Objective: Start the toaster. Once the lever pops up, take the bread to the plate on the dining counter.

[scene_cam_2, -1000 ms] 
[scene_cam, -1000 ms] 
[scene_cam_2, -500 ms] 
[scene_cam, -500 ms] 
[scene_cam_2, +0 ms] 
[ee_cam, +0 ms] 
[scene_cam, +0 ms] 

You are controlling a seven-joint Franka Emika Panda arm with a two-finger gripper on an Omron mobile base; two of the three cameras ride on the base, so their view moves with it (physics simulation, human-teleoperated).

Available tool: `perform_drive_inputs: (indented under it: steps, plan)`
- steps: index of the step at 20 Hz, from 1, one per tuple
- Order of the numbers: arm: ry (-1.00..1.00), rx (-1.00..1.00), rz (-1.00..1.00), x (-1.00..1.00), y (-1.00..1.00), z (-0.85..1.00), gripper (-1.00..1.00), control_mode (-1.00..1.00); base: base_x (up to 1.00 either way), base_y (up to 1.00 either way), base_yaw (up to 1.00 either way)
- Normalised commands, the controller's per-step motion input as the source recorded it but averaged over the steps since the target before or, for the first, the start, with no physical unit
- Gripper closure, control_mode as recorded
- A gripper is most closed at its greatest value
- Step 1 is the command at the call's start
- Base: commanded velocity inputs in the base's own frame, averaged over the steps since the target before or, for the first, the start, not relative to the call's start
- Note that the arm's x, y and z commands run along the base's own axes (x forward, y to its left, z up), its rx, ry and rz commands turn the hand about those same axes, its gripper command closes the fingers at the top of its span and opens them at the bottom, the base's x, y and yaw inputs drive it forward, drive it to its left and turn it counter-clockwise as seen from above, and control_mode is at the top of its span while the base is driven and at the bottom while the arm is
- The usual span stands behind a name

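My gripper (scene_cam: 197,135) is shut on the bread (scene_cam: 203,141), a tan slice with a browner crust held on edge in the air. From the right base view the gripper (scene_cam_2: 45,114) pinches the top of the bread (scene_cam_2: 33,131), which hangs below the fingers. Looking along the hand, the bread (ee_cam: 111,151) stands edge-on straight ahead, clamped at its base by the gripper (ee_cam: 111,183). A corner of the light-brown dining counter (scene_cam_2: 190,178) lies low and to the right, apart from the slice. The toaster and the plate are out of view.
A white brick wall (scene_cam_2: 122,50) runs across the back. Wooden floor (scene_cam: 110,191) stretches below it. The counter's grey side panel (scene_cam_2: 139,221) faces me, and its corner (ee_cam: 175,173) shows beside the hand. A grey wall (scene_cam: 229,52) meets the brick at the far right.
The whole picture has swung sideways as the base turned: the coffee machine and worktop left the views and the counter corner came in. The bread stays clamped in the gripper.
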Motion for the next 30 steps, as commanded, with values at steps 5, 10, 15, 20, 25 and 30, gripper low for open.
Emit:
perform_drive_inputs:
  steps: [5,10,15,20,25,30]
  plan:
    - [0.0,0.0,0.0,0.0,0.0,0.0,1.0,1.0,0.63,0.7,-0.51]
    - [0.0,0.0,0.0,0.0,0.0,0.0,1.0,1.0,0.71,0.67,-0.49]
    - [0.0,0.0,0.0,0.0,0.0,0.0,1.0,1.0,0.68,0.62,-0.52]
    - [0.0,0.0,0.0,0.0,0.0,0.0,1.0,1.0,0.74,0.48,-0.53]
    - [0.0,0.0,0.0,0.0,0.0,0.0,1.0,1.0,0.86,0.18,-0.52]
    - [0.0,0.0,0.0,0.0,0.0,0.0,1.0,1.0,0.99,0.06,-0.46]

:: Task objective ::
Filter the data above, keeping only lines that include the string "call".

:: Exercise response ::
- Step 1 is the command at the call's start
- Base: commanded velocity inputs in the base's own frame, averaged over the steps since the target before or, for the first, the start, not relative to the call's start

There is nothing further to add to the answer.